PRINCETON, NJ -- Although Gallup's Consumer Mood Index declined by 4% and its Monitor of Consumer Spending was off by 27% in March compared to a year ago, the rate of decline moderated significantly from January and February.
Upper-income Americans' score on the Consumer Mood Index in March was 27% worse than last year; still, average daily spending among this group declined by only 3%. Both figures represent a dramatic improvement in the rate of decline compared to January and February.
Overall, consumer daily spending -- including that among upper-income consumers -- appears to be stabilizing, but at the lowest levels of the past 15 months, when Gallup began daily tracking of these trends.
Consumers Less Gloomy in March
The overall Consumer Mood Index (which is based on a combination of current economic conditions and economic outlook measures), now at -98, improved by 15% from February to March, and has essentially returned to its level of a year ago (-94). The mood among upper-income consumers (those with annual incomes of $90,000 or more) also improved by 15% in March, to -100. This places upper-income consumers about on par with consumers as a whole, but is considerably worse than the -79 of March 2008. Still, the year-to-year decline among upper-income consumers has narrowed considerably from its January and February levels.
Most of the improvement in this measure has come from an improved outlook: in March, 23% of Americans said economic conditions were getting better -- up from only 16% in February and more than twice the 10% of March 2008. In sharp contrast, 59% of consumers rate current economic conditions as "poor," essentially the same as the 61% of February and much worse than the 39% of a year ago.
The pattern is similar for upper-income Americans: their outlook has improved (22% now say economic conditions are getting better, vs. 13% in February and 12% in March 2008), while their pessimism about the current economy continues (56% rate current conditions as "poor," the same as in February and nearly twice the 30% of March 2008).
Year-to-Year Spending Down Overall, Stable Among Upper-Income Group
Americans' self-reported spending in stores, restaurants, gas stations, and online averaged $59 per day during March -- a new 15-month low, down slightly from $64 during both January and February but also down 27% from $81 in March 2008. Daily spending among upper-income consumers averaged $107 during March -- also a new low. Spending patterns among the upper-income group differ from overall consumer spending patterns, in that the short-term decline in March was larger (down 12% from $121 in February) but the long-term decline was smaller (down 3% from the $110 daily average of a year ago). Of course, this smaller year-to-year decline was at least in part the result of a sharp decline in year-ago comparables. Essentially, spending, excluding big-ticket items, appears to be stabilizing, but at its lowest levels of the past 15 months.
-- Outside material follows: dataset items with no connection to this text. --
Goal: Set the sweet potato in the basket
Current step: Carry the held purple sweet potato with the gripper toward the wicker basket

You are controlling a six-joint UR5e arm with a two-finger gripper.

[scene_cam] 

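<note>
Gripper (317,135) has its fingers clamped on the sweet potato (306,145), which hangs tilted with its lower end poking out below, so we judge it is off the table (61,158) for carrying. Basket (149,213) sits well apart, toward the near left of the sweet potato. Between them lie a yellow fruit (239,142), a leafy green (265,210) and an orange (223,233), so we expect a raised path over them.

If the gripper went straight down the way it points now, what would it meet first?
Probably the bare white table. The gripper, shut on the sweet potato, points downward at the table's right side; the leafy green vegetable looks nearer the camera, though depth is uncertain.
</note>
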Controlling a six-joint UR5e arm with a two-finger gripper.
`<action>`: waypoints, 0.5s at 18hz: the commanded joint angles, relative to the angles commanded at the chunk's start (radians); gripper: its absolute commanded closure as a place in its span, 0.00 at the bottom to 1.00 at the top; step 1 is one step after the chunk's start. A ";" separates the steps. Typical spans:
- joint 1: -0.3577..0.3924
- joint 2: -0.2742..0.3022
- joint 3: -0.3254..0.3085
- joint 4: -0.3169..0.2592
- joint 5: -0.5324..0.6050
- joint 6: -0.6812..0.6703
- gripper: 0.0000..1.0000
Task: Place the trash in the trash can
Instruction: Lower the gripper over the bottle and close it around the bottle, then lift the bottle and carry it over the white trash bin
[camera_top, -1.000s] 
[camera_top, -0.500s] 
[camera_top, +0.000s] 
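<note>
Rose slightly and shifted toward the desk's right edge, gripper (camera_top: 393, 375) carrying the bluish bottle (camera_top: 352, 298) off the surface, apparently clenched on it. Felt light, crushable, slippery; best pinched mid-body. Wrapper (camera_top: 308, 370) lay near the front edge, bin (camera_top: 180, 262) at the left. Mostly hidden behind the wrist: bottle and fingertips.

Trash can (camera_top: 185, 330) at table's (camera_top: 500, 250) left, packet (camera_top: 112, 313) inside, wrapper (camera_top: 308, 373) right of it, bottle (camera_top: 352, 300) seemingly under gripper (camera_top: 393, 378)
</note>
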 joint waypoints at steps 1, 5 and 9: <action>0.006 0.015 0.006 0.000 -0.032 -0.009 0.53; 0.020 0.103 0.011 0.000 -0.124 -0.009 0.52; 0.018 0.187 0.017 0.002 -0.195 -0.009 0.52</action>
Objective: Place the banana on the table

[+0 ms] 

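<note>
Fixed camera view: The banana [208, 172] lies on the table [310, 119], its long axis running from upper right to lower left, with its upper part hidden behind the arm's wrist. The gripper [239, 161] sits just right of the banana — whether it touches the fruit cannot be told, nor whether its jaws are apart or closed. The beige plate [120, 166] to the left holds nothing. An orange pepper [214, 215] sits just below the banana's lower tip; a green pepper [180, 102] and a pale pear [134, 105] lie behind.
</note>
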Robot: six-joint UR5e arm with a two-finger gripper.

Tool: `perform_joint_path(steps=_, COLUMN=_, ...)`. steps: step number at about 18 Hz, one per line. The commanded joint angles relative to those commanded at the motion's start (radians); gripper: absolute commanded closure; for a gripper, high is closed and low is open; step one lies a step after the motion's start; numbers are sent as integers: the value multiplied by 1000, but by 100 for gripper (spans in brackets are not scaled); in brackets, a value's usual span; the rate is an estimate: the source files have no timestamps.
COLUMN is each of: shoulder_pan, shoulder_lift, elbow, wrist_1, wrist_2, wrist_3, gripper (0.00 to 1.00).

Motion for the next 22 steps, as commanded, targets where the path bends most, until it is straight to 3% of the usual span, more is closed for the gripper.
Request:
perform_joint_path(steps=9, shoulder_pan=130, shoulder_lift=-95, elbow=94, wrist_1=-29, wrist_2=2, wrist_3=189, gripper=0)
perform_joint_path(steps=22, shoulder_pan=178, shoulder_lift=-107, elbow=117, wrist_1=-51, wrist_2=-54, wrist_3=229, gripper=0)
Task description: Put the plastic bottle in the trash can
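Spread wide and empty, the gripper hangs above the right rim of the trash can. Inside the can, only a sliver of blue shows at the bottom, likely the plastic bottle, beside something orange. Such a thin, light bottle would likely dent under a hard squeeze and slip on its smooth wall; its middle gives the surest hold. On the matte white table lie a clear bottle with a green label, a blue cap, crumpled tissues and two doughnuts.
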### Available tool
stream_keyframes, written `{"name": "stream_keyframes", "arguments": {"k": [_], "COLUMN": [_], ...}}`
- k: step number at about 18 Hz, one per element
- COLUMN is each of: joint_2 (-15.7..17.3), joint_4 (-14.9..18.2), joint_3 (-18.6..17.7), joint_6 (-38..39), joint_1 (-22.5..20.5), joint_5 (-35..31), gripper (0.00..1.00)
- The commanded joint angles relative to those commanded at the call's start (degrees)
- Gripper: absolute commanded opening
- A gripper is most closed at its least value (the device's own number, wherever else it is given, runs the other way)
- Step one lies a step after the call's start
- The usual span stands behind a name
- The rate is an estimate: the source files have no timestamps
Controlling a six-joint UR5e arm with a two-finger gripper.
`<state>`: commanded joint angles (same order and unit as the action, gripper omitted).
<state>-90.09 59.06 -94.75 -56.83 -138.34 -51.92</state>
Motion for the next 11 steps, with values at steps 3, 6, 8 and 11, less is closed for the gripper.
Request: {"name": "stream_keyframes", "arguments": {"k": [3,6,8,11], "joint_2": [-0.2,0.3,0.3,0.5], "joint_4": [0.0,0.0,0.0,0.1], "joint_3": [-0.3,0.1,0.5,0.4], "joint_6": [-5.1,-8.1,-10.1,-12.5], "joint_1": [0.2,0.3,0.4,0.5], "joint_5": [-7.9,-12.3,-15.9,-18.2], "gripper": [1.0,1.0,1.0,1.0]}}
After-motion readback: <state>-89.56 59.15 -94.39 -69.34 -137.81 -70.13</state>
Gallup's attitudinal economic data suggest that while the overall consumer mood improved dramatically in March, the best that can be said for overall daily consumer spending is that the rate of decline relative to a year ago has moderated substantially and may be stabilizing at a 15-month low. Although all the fallout from the plummeting economy of the past six months has not been fully realized, a stabilization of consumer spending would suggest the downturn in the economy is bottoming out.
In this regard, upper-income consumer spending is particularly important. Given their comparatively high levels of discretionary income, these consumers have a disproportionately strong impact on overall spending. Further, they are the key to recovery for many upscale retailers and other businesses that serve the affluent market.
The fact that consumer spending, particularly among upper-income Americans, is merely stabilizing and not increasing may be disappointing to some, given the recent sharp improvements in consumer mood and the surge of the stock market. But it is far better than the virtual free-fall in consumer spending of January and February that took place after a dismal holiday period. And the closing of the year-to-year consumer spending gap provides hope for spending improvement even if the gap is only maintained in the months ahead.
Still, this recession is different from those of the past, and the March improvement in consumer mood is built more on hope than on an assessment of the current economic reality. It remains possible that increasing unemployment rates and the need for consumers and businesses to rebuild their balance sheets will end up producing another leg down for the U.S. economy. That is the danger consumers and management need to consider on a contingency planning basis.
Gallup's Consumer Mood Index and Monitor of Consumer Spending are based on aggregated interviews with a nationally representative sample of more than 12,000 adults, aged 18 and older, each month, as part of Gallup Poll Daily tracking. For results based on these samples, the maximum margin of sampling error is ±1 percentage point.
Interviews are conducted with respondents on land-line telephones (for respondents with a land-line telephone) and cellular phones (for respondents who are cell-phone only).
In addition to sampling error, question wording and practical difficulties in conducting surveys can introduce error or bias into the findings of public opinion polls.